Case Report: A 25-year-old female patient with a symptomatic descending thoracic aortic aneurysm of 54 x 53 mm after coarctation surgery of the aorta in childhood who was operated in a conventional manner through complete circulatory arrest. She was discharged at 5 postoperative days without central or peripheral neurological complications.
Conclusion: Aneurysm after aortic coarctation surgery is a late complication known. The most serious complications of conventional repair of these have been neurological, both central and peripheral. With the technique proposed by Dr. Chard, we demonstrate once again that surgery can be performed with low morbidity and mortality.
Keywords: Descending aortic aneurysm; Coarctation of the aorta; Circulatory arrest; Adults
Surgical treatment for descending thoracic aneurysm is changing drastically in response to the advent of endovascular treatment. The endoprosthesis has been used to treat DTA with favorable results.

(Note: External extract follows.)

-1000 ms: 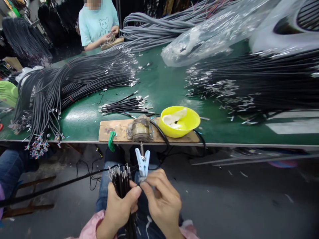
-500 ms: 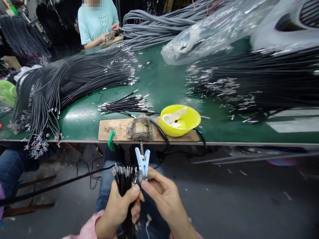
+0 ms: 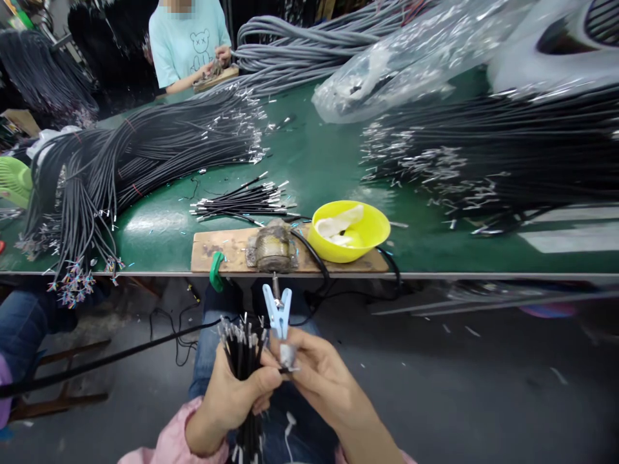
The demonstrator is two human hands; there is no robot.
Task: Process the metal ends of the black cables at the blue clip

However, replacement by conventional surgery is still the standard treatment for DTA. There are several surgical strategies for DTA such as single clamping, distal perfusion by left heart bypass, hypothermic circulatory arrest and partial cardiopulmonary bypass .

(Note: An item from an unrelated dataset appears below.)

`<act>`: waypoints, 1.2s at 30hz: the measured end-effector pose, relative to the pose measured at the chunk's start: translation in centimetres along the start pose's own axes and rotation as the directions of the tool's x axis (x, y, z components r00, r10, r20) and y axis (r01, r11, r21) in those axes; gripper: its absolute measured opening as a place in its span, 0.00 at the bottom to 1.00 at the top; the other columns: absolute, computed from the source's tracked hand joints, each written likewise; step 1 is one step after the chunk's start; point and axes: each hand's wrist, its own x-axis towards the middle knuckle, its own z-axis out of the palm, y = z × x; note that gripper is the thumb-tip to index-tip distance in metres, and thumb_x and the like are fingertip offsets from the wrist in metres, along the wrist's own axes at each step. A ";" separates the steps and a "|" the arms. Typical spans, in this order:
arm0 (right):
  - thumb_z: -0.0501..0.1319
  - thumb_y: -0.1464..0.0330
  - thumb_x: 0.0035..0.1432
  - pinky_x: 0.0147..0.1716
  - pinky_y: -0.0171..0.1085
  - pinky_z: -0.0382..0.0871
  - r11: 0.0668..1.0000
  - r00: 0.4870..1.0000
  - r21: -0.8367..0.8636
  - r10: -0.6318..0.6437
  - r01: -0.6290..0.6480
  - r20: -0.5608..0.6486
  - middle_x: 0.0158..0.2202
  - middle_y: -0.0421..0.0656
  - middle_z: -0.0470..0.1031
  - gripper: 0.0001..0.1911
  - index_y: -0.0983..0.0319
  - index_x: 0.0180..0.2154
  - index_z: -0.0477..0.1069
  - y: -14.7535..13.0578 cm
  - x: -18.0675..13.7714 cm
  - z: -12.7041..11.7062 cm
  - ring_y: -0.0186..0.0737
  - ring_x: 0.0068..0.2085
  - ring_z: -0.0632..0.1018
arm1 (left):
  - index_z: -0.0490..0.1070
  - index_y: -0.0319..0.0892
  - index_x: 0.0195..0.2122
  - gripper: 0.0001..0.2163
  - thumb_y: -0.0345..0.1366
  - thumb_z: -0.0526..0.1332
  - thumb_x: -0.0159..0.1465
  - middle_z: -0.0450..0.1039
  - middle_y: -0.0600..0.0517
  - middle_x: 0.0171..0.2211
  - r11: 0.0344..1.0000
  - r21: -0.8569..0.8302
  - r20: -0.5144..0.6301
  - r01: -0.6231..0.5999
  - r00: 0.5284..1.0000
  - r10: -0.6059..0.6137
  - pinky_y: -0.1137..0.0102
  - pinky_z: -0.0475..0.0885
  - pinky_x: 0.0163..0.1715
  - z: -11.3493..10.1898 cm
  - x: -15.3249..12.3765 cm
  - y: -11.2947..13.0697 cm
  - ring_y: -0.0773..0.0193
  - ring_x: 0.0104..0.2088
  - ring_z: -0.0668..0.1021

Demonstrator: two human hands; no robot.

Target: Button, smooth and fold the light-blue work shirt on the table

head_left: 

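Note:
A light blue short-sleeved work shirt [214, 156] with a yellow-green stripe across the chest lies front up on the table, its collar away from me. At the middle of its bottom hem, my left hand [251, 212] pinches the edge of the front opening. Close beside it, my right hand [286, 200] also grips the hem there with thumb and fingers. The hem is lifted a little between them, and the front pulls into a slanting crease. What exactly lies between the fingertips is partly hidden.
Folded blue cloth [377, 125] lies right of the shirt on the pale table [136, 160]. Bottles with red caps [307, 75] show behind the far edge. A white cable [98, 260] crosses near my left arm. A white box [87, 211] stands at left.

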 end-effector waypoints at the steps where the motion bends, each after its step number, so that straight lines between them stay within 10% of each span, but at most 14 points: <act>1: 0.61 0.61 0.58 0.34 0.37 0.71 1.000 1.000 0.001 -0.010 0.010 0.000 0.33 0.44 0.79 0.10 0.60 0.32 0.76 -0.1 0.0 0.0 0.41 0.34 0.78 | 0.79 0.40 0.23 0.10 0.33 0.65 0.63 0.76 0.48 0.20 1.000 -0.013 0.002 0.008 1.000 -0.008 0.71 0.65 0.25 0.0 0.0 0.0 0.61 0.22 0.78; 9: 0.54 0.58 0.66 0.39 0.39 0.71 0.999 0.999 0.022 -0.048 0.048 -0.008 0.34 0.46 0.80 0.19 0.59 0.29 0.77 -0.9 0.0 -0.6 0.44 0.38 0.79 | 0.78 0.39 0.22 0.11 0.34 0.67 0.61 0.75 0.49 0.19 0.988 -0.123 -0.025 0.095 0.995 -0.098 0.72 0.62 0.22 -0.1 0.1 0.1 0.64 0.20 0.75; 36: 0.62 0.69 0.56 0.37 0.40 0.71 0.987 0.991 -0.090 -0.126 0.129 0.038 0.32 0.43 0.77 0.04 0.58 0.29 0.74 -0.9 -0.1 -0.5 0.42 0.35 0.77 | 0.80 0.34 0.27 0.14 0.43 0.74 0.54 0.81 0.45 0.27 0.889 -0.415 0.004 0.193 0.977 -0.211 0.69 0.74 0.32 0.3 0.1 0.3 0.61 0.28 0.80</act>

A 25-year-old female patient with a history of coarctation of the aorta operated at the age of 6 presents with a symptomatic descending thoracic aortic aneurysm (chest pain) of 54 x 53 mm in diameter and 75.4 mm in length by MRI, which involves the Subclavian artery (Figure 1). Due to the diameter of the proximal neck of 17.5 mm and impossibility of endovascular treatment in our center, conventional surgical treatment was decided.
The patient was anesthetized with an endotracheal double lumen tube, positioned in the right lateral position, keeping the torso at 45º and the legs at 90º. The thoracotomy was performed at the level of the 4ª intercostal space. Left common femoral venous cannulation was performed guided to the right atriumby TEE and then femoral arterial cannulation on the same side.
A thorough dissection of the left lung with large adhesions was
performed until the DTA was reached and then CPB was started,
during which the patient cooled until reaching 17ºC, after which
the heart was stopped without arrhythmia. Circulatory arrest
was started. The aneurysm was sectioned longitudinally. The
left subclavian artery was identified as the reason for which a
descending aorta was replaced with Dacron prosthesis of 18
mm. After that, the subclavian artery was reinserted by the
interposition of 8 mm Dacron prosthesis.
Subsequently raffia of the aneurysmal sac was performed on
the implanted prosthesis. After all the anastomosis, the patients
were gradually re-heated and the onset of CPB started again.
Surgery without aortic clamping was performed by means of
a circulatory arrest of 52 minutes and total time of ECC of 150
minutes. The patient was extubated within the first 8 hours after
surgery in the intensive care unit, without central or peripheral
neurological complication. Normal postoperative course and she
was discharged after 5 days. Currently, he performs activities
according to his age and the correct repair of his initial aneurysm
was verified by CT scan with contrast at 90 days postoperatively
(Figures 2 & 3).
Despite the advances in brain protection and surgical
techniques, brain damage remains a frequent complication,
particularly as a cerebral infarction after aortic clamping.
Different techniques such as selective cerebral perfusion,
hypothermic circulatory arrest and retrograde cerebral
perfusion associated with hypothermic circulatory arrest have been used in aortic arch operations .
The formation of aneurysm at the site of a previous coarctation
repair is increasingly recognized as a late complication and is
more frequently associated with the use of prosthesis repair. The
incidence varies between 5 and 38% occurring between 6 and
18 years after aortoplasty .
Surgical intervention of post-coarctation aortic aneurysms
involves difficulties related to clamping of the aorta such as
cerebral infarction, bleeding, dissection, medullary ischemia and
recurrent laryngeal nerve injury, including surgical adhesions
that increase the technical difficulties .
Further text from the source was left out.